What was missing from the report was the attempt by the Indian government to change the demography of Kashmir. To bring about the demographic changes, India has initiated a systematic increase in the ratio of the Hindu population. The key objective of the demographic change is to increase the representation of Hindus in the Valley and reduce the representation of the Jammu & Kashmir National Conference and the Peoples Democratic Party (PDP) to achieve their desired outcome if a plebiscite is held under the United Nations.
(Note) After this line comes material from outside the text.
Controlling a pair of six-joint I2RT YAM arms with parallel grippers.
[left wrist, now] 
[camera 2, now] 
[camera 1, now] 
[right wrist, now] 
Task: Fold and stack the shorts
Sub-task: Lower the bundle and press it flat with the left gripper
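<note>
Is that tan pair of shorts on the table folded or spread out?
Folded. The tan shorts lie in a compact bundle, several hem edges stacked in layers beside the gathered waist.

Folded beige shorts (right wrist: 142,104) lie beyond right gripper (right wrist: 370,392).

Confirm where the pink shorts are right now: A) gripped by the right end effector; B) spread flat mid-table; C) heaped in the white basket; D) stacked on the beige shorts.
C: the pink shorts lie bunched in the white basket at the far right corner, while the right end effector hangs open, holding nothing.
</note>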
It is also pointed out in Reports that Indian forces used “one of the most dangerous weapons,” i.e., “pellet-firing shotguns,” which killed 17 persons and injured thousands, besides making them partially/completely blind. The report also condemned the criminal legal code in place for the security forces, in the name of the Armed Forces (Jammu and Kashmir) Special Powers Act, 1990, and Jammu and Kashmir Public Safety Act, 1978. The former act grants immunity to the security forces from any prosecution for their killings. At the same time, the latter provides immunity against any misuse of the law through kidnappings or making enforced/ involuntary disappearances, including sexual violence against women.
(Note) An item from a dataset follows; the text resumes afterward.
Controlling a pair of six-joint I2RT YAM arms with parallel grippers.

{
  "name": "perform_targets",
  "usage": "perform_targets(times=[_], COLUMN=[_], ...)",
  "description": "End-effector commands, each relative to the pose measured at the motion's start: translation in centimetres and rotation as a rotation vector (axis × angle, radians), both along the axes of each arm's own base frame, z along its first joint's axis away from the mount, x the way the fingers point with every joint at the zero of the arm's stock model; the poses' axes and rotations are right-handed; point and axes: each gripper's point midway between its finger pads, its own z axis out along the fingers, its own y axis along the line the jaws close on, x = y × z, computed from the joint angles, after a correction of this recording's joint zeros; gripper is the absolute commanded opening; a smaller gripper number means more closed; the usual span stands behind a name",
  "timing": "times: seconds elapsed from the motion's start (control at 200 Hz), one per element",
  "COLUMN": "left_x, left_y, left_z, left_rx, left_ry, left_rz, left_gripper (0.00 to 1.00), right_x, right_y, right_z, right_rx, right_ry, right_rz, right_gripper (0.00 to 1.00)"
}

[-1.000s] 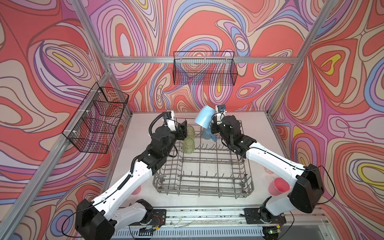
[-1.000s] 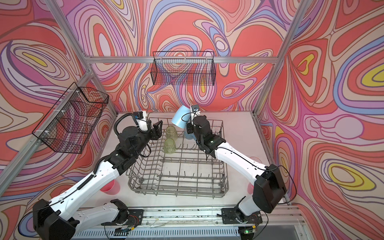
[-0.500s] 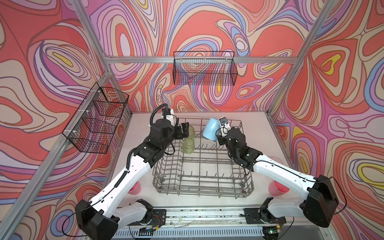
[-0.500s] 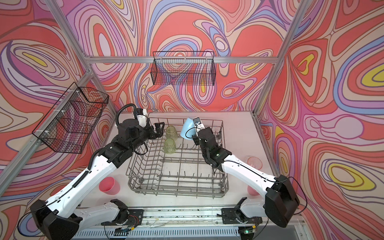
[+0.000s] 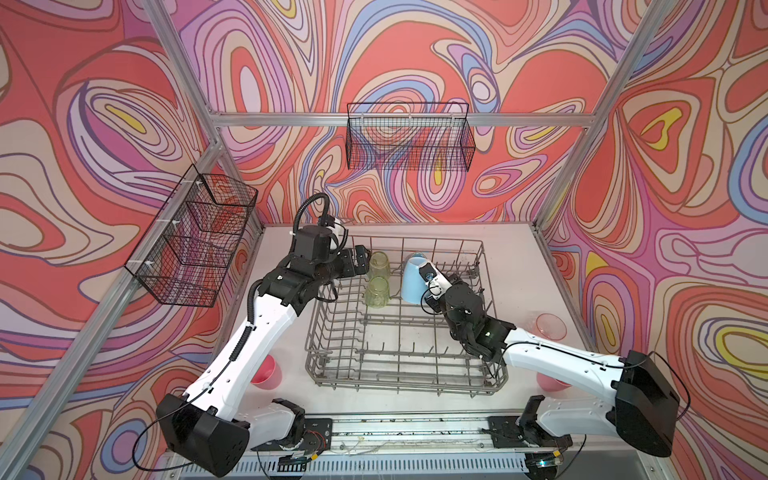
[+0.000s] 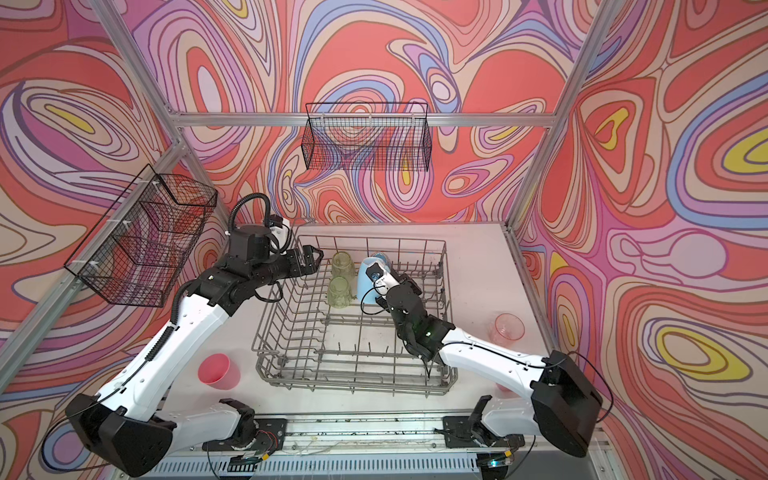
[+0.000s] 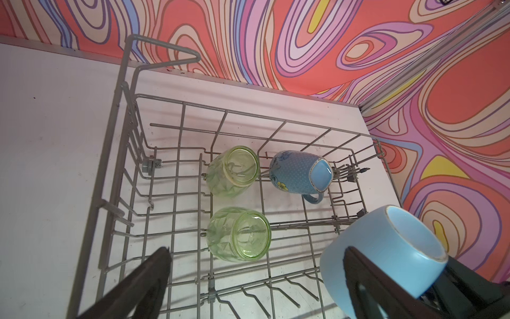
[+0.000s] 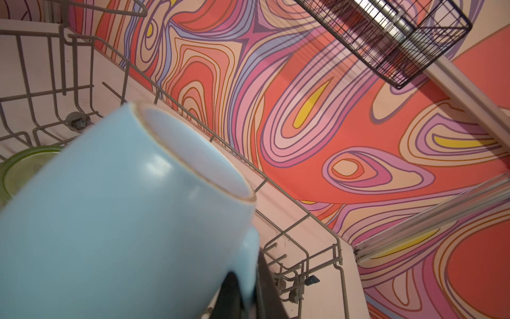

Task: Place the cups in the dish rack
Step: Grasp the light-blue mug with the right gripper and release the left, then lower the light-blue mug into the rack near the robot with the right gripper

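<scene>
The grey wire dish rack (image 5: 407, 380) (image 6: 353, 384) stands mid-table. Two yellow-green tumblers (image 5: 379, 264) (image 5: 377, 292) (image 7: 233, 171) (image 7: 238, 233) rest on its far-left tines, with a patterned blue mug (image 7: 299, 172) lying beside them. My right gripper (image 8: 247, 290) is shut on the handle of a plain light-blue mug (image 5: 413, 278) (image 6: 368, 280) (image 7: 383, 256), tilted low in the rack next to the tumblers. My left gripper (image 5: 361, 259) (image 7: 256, 265) stands open and empty at the rack's far-left corner. On the table outside the rack are an opaque pink cup (image 5: 266, 372) (image 6: 219, 371), a translucent pink tumbler (image 5: 549, 328) and another pink cup (image 5: 548, 380) under the right arm.
Black wire baskets hang on the back wall (image 5: 409, 141) and the left wall (image 5: 195, 245). Aluminium frame posts border the table. The rack's near rows of tines hold nothing.
The right gripper has lowered the light-blue mug from above the rack down beside the tumblers. The left gripper's jaws have spread wider and its arm has shifted a little.
</scene>
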Motion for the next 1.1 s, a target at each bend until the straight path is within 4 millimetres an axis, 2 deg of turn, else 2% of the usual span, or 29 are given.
perform_targets(times=[0.0,0.105,0.361,0.696,0.881,1.097], left_x=[-1.2,-1.2,-1.5,-1.3,-1.2,-1.3], left_y=[0.7,1.5,1.5,2.1,2.3,2.6], left_z=[-0.8,-1.0,-2.3,-4.0,-4.2,-3.9], left_rx=[0.067,0.086,0.097,0.105,0.09,0.083], left_ry=[0.065,0.072,0.076,0.068,0.063,0.049], left_rz=[-0.036,-0.027,-0.049,-0.03,-0.025,-0.017], left_gripper=[1.0,1.0,1.0,1.0,1.0,1.0], right_x=[-0.1,-0.3,-1.5,-2.5,-2.9,-2.8], right_y=[0.0,0.2,0.4,1.6,2.5,2.6], right_z=[3.0,2.8,2.7,0.0,-1.5,-2.8], right_rx=[0.045,0.029,0.023,-0.024,-0.049,-0.067], right_ry=[-0.127,-0.146,-0.218,-0.212,-0.204,-0.206], right_rz=[-0.035,-0.036,-0.025,0.023,0.047,0.039], right_gripper=[0.0,0.0,0.0,0.0,0.0,0.0])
In the last 28 years, not a single case has been prosecuted against any security person, as the laws do not grant justice or a chance for an appeal to the victim. What was missing from the report was the attempt by the Indian government to change the demography of Kashmir. To bring about the demographic changes, India has started systematic increases in the ratio of the Hindu population. The key objective of the demographic change is to increase the representation of Hindus in the Valley and reduce the representation of the Jammu & Kashmir National Conference and the Peoples Democratic Party (PDP) to achieve their desired outcome if a plebiscite is held under the United Nations. The United Nations Human Rights Commission (UNHRC) has proposed that any negotiated political settlement “must entail a commitment to end a cycle of violence and ensure accountability for the past and current human rights violations and abuses and provide redress for the victims”. However, the irony is that the so-called champions of human rights have been quiet on India’s gross human rights violations. The burning question is that why is the international community a silent spectator?
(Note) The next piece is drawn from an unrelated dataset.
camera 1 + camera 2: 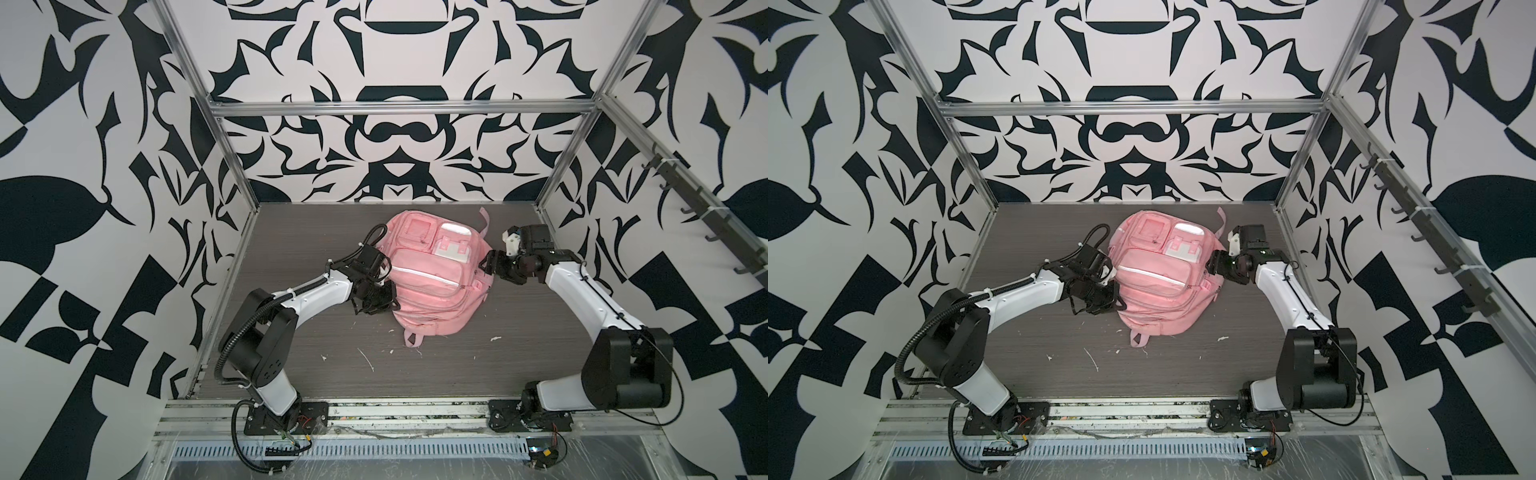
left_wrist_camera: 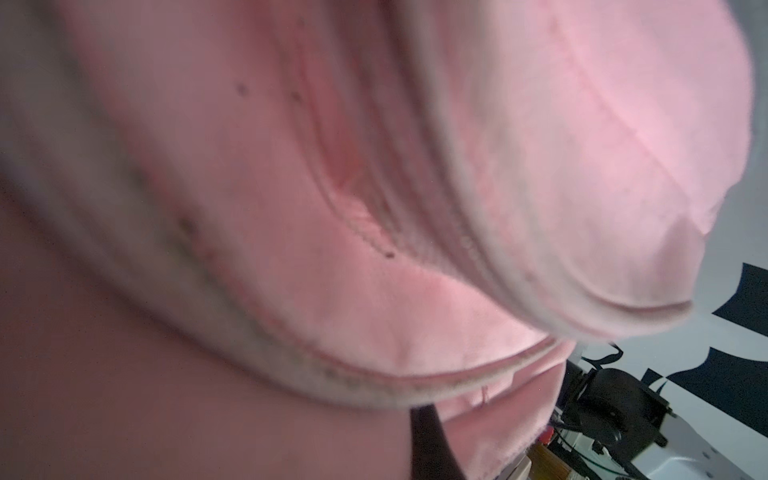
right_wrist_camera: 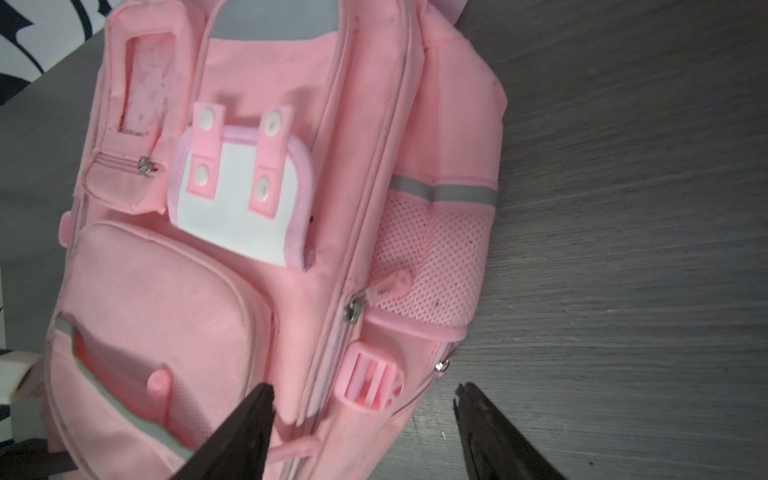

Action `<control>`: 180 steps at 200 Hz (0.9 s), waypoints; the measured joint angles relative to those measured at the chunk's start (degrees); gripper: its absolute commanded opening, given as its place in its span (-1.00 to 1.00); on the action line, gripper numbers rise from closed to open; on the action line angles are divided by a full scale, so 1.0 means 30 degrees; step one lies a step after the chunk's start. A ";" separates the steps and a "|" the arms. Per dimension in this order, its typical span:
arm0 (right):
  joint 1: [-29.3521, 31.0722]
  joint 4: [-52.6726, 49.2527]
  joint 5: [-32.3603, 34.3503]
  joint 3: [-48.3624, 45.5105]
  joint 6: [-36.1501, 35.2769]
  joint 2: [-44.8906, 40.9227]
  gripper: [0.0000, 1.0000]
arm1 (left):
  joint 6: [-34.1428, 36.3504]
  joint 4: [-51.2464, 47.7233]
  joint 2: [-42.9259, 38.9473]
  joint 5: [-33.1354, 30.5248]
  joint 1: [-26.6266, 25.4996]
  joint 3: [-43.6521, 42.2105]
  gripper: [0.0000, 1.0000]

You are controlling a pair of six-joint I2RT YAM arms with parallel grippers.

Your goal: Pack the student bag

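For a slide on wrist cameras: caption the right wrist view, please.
Right gripper, jaws open astride the edge of the pink student bag lying on a dark wood-grain table.

In both top views the whole tabletop [image 1: 519,345] [image 1: 1237,374] is seen from high above its front edge, facing down toward the back wall [image 1: 399,124]; nearly the same scene is shared. The bag [image 2: 582,145] [image 3: 249,291] is filmed blurred, from very close, in the left wrist view, and from slightly farther in the right wrist view.
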 measured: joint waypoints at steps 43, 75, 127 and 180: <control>-0.3891 0.0240 -0.0393 -0.0984 0.1297 0.1027 0.43 | 0.0313 0.0095 -0.1821 0.1355 0.0015 -0.1537 0.51; -0.4619 0.0299 -0.0364 -0.0160 0.1727 0.3512 0.43 | 0.0736 -0.0313 -0.4692 0.2754 0.2055 -0.1209 0.88; -0.4510 0.1712 -0.1974 0.2076 0.2404 0.7140 0.28 | 0.1712 -0.0197 0.1035 0.3133 0.6382 0.4524 0.93; -0.3082 0.1268 -0.2528 0.5515 0.2018 1.0469 0.06 | 0.1137 0.0619 0.7337 0.3322 0.5952 0.7140 0.80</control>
The global powers may have a collective responsibility to protect human rights and initiate a dialogue between two nuclear powers to maintain peace and stability in the region, but they are oblivious to this. In these circumstances, what should be the viable course of action? A realistic solution appears to increase pressure on India to implement the UNHRC recommendations. The Commission urges India to repeal its repressive criminal laws, establish credible investigation and prosecution against the crimes committed under those laws, and revise the laws in consonance with international human rights laws. The United States, China, and Russia must also play their part in ensuring that India implements the UNHRC reports. A viable strategy could be to engage China to bring India and Pakistan to the talking table as threats and challenges linked with the Kashmir conflict are also viewed as a potential of China’s economic initiatives in the region. China is a global power and the region’s economic hub. It has the potential to initiate a peace process in South Asia. Pakistan should also emphatically demand the implementation of United Nations resolutions as self-determination is a legal and moral right of the people of Kashmir. Based on UN resolutions, Pakistan should develop a strong counter-narrative on legal aspects of the Kashmir issue. Proactive diplomacy is also required incorporating an effective strategy by Pakistan’s policymakers to project India’s human rights violations.